Aim of the exercise -
The listing must be reproduced in full, exactly as it stands.
----------------
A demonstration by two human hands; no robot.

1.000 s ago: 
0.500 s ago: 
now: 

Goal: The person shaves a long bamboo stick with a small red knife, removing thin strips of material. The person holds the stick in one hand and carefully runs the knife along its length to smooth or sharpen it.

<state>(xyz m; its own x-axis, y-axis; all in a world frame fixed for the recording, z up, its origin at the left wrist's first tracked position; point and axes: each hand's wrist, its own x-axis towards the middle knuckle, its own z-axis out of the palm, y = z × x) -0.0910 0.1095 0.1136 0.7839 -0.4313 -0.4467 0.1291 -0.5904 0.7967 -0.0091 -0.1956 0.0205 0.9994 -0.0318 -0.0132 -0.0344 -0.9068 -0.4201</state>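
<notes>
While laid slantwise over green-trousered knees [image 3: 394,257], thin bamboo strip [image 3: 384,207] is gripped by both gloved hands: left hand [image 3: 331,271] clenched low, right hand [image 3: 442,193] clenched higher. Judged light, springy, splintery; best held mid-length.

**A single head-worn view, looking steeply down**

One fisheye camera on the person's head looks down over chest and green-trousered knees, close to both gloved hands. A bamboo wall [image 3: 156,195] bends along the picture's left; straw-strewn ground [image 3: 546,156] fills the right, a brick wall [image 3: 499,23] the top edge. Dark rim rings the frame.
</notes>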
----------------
Output of the exercise -
A demonstration by two human hands; no robot.

1.000 s ago: 
0.500 s ago: 
now: 

Goal: The person shaves a long bamboo stick with a small red knife, removing thin strips of material. The person holds the stick in one hand and carefully runs the knife along its length to smooth or sharpen it.

<state>(xyz m; its own x-axis, y-axis; all in a world frame fixed for the recording, z up, its origin at the left wrist's first tracked position; point and axes: each hand's wrist, its own x-axis towards the middle knuckle, its own z-axis out of the palm, y = z × x) -0.0910 0.1095 0.1136 0.7839 -0.4313 -0.4467 0.1291 -0.5904 0.7967 -0.0091 -0.1956 0.0205 0.9994 -0.0318 -0.0132 -0.0344 -0.9068 -0.4201</state>
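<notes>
While laid slantwise over green-trousered knees [image 3: 394,257], thin bamboo strip [image 3: 384,207] is gripped by both gloved hands: left hand [image 3: 331,271] clenched low, right hand [image 3: 442,193] clenched higher. Judged light, springy, splintery; best held mid-length.

**A single head-worn view, looking steeply down**

One fisheye camera on the person's head looks down over chest and green-trousered knees, close to both gloved hands. A bamboo wall [image 3: 156,195] bends along the picture's left; straw-strewn ground [image 3: 546,156] fills the right, a brick wall [image 3: 499,23] the top edge. Dark rim rings the frame.
</notes>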

Work on this exercise is done.